- PROBLEM
Reproduce all records word for word.

(Collection entries)
BEGIN

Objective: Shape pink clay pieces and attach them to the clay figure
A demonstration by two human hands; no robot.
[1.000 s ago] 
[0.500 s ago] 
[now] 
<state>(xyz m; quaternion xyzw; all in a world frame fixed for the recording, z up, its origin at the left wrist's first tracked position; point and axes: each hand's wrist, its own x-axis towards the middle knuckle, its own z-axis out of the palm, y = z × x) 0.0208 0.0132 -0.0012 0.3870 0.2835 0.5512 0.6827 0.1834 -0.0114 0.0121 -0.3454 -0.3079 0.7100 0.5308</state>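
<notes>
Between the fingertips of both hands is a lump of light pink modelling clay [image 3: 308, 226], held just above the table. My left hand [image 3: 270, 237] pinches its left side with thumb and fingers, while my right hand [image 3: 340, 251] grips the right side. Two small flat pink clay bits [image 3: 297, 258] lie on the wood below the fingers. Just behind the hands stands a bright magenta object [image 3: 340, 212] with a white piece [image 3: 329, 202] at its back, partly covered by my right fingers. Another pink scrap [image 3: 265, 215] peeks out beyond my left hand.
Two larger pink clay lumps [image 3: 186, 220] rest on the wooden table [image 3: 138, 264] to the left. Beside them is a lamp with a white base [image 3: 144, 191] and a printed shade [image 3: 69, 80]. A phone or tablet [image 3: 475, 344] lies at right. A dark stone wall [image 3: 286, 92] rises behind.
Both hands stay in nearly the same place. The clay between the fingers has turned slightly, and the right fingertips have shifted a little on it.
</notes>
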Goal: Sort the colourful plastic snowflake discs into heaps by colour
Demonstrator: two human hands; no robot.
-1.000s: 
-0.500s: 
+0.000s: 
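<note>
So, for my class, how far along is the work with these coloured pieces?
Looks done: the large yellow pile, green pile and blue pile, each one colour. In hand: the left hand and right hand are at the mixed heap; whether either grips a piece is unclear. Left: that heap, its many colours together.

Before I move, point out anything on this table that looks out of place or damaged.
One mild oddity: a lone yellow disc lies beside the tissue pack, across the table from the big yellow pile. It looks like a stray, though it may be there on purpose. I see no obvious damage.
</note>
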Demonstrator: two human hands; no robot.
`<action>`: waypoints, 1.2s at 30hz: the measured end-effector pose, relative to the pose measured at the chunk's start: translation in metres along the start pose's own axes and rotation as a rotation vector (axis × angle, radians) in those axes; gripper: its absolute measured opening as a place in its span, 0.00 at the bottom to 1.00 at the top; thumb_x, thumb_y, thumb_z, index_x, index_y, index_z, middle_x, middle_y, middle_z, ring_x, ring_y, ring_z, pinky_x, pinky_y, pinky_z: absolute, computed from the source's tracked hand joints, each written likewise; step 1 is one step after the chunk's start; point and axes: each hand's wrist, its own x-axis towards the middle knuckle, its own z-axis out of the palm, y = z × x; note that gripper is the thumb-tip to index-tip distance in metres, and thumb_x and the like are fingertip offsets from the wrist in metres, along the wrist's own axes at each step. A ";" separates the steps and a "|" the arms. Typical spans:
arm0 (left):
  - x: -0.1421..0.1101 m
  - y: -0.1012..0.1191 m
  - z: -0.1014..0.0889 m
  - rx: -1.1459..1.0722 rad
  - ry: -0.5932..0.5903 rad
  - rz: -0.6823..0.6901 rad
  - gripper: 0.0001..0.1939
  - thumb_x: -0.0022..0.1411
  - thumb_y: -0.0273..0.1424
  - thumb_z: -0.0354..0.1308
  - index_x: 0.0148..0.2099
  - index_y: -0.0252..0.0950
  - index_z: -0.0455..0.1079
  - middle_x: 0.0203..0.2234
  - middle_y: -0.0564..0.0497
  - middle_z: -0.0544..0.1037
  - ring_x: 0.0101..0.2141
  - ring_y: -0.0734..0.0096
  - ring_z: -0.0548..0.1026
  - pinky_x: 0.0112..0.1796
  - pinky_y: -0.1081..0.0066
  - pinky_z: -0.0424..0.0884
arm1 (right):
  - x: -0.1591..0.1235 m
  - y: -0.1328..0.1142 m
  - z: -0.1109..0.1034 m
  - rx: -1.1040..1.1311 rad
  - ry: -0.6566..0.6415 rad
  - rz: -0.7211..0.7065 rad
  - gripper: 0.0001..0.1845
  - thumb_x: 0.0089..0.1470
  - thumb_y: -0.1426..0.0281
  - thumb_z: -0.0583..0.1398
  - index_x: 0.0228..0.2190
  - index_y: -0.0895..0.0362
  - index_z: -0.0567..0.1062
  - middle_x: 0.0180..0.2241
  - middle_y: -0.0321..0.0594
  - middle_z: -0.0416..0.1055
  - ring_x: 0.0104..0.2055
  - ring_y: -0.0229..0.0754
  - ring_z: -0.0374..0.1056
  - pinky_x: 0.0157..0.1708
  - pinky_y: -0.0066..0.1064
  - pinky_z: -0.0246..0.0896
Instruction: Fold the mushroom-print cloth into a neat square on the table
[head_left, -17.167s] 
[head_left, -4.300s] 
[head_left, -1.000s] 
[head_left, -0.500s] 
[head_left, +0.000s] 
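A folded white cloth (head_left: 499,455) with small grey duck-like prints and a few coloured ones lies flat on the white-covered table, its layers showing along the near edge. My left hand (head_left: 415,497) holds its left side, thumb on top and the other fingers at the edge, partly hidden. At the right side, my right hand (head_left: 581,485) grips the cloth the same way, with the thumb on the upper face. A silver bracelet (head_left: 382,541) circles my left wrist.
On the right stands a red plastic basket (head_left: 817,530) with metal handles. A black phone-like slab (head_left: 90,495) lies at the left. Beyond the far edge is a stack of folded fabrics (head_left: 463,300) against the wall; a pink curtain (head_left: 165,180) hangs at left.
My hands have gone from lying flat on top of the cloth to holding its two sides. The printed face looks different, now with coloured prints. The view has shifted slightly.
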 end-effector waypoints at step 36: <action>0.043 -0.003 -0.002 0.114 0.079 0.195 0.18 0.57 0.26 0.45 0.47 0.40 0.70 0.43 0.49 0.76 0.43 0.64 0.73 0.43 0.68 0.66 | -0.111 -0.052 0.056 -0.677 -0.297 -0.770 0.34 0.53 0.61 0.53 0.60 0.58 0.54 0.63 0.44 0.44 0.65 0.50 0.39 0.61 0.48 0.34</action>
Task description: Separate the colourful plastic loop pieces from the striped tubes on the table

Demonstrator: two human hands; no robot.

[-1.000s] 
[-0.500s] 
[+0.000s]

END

- WRITTEN ANSWER
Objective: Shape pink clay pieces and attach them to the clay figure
A demonstration by two human hands; no robot.
[1.000 s ago] 
[0.500 s ago] 
[now] 
<state>(xyz m; quaternion xyzw; all in a world frame fixed for the recording, z up, its origin at the left wrist's first tracked position; point and axes: each hand's wrist, its own x-axis towards the middle knuckle, its own z-axis out of the palm, y = z × x) 0.0208 0.0132 -0.0012 0.3870 0.2835 0.5512 0.6827 0.1834 -0.0114 0.0121 -0.3454 -0.3079 0.7100 0.5308</state>
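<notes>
Between the fingertips of both hands is a lump of light pink modelling clay [image 3: 308, 226], held just above the table. My left hand [image 3: 270, 237] pinches its left side with thumb and fingers, while my right hand [image 3: 340, 251] grips the right side. Two small flat pink clay bits [image 3: 297, 258] lie on the wood below the fingers. Just behind the hands stands a bright magenta object [image 3: 340, 212] with a white piece [image 3: 329, 202] at its back, partly covered by my right fingers. Another pink scrap [image 3: 265, 215] peeks out beyond my left hand.
Two larger pink clay lumps [image 3: 186, 220] rest on the wooden table [image 3: 138, 264] to the left. Beside them is a lamp with a white base [image 3: 144, 191] and a printed shade [image 3: 69, 80]. A phone or tablet [image 3: 475, 344] lies at right. A dark stone wall [image 3: 286, 92] rises behind.
Both hands stay in nearly the same place. The clay between the fingers has turned slightly, and the right fingertips have shifted a little on it.
</notes>
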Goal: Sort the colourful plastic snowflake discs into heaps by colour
Demonstrator: two human hands; no robot.
-1.000s: 
-0.500s: 
+0.000s: 
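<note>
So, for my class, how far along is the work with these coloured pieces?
Looks done: the large yellow pile, green pile and blue pile, each one colour. In hand: the left hand and right hand are at the mixed heap; whether either grips a piece is unclear. Left: that heap, its many colours together.

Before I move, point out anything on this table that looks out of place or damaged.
One mild oddity: a lone yellow disc lies beside the tissue pack, across the table from the big yellow pile. It looks like a stray, though it may be there on purpose. I see no obvious damage.
</note>
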Demonstrator: two human hands; no robot.
`<action>`: waypoints, 1.2s at 30hz: the measured end-effector pose, relative to the pose measured at the chunk's start: translation in metres along the start pose's own axes and rotation as a rotation vector (axis × angle, radians) in those axes; gripper: its absolute measured opening as a place in its span, 0.00 at the bottom to 1.00 at the top; thumb_x, thumb_y, thumb_z, index_x, index_y, index_z, middle_x, middle_y, middle_z, ring_x, ring_y, ring_z, pinky_x, pinky_y, pinky_z: absolute, computed from the source's tracked hand joints, each written likewise; step 1 is one step after the chunk's start; point and axes: each hand's wrist, its own x-axis towards the middle knuckle, its own z-axis out of the palm, y = z × x; note that gripper is the thumb-tip to index-tip distance in metres, and thumb_x and the like are fingertip offsets from the wrist in metres, along the wrist's own axes at each step. A ";" separates the steps and a "|" the arms. Typical spans:
arm0 (left):
  - x: -0.1421..0.1101 m
  - y: -0.1012..0.1191 m
  - z: -0.1014..0.0889 m
  - rx: -1.1459..1.0722 rad
  - ry: -0.5932..0.5903 rad
  - rz: -0.6823..0.6901 rad
  - gripper: 0.0001..0.1939
  - thumb_x: -0.0022..0.1411
  - thumb_y: -0.0273..0.1424
  - thumb_z: -0.0354..0.1308
  - index_x: 0.0148..0.2099
  - index_y: -0.0252..0.0950
  - index_z: -0.0455..0.1079
  - middle_x: 0.0203..0.2234
  - middle_y: -0.0564..0.0497
  - middle_z: -0.0544..0.1037
  - ring_x: 0.0101..0.2141
  - ring_y: -0.0734..0.0096
  - ring_z: -0.0548..0.1026
  - pinky_x: 0.0112..0.1796
  - pinky_y: -0.1081..0.0066
  - pinky_z: -0.0424..0.0884
arm1 (right):
  - x: -0.1591..0.1235 m
  - y: -0.1328..0.1142 m
  - z: -0.1109..0.1034 m
  - rx: -1.1040..1.1311 rad
  - ry: -0.6566..0.6415 rad
  - rz: -0.7211..0.7065 rad
  - gripper: 0.0001..0.1845
  - thumb_x: 0.0089..0.1470
  - thumb_y: -0.1426..0.0281
  - thumb_z: -0.0583..0.1398
  - index_x: 0.0228..0.2190
  - index_y: -0.0895..0.0362
  - index_z: -0.0567..0.1062
  - middle_x: 0.0180..0.2241
  - middle_y: -0.0321..0.0594
  - middle_z: -0.0416..0.1055
  - ring_x: 0.0104..0.2055
  - ring_y: -0.0229..0.0754
  - ring_z: -0.0374..0.1056
  - pinky_x: 0.0157..0.1708
  - pinky_y: -0.0066..0.1064
  - pinky_z: -0.0246..0.0896
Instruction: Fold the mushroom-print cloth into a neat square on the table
[head_left, -17.167s] 
[head_left, -4.300s] 
[head_left, -1.000s] 
[head_left, -0.500s] 
[head_left, +0.000s] 
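A folded white cloth (head_left: 499,455) with small grey duck-like prints and a few coloured ones lies flat on the white-covered table, its layers showing along the near edge. My left hand (head_left: 415,497) holds its left side, thumb on top and the other fingers at the edge, partly hidden. At the right side, my right hand (head_left: 581,485) grips the cloth the same way, with the thumb on the upper face. A silver bracelet (head_left: 382,541) circles my left wrist.
On the right stands a red plastic basket (head_left: 817,530) with metal handles. A black phone-like slab (head_left: 90,495) lies at the left. Beyond the far edge is a stack of folded fabrics (head_left: 463,300) against the wall; a pink curtain (head_left: 165,180) hangs at left.
My hands have gone from lying flat on top of the cloth to holding its two sides. The printed face looks different, now with coloured prints. The view has shifted slightly.
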 end-effector waypoints at step 36: <action>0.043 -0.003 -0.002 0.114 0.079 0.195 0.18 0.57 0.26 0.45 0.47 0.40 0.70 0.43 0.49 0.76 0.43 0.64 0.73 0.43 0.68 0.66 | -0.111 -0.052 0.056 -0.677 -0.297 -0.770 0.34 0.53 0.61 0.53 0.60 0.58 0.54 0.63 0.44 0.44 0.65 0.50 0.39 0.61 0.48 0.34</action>
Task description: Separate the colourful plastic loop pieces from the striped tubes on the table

Demonstrator: two human hands; no robot.

[-1.000s] 
[-0.500s] 
[+0.000s]

The output requires no additions.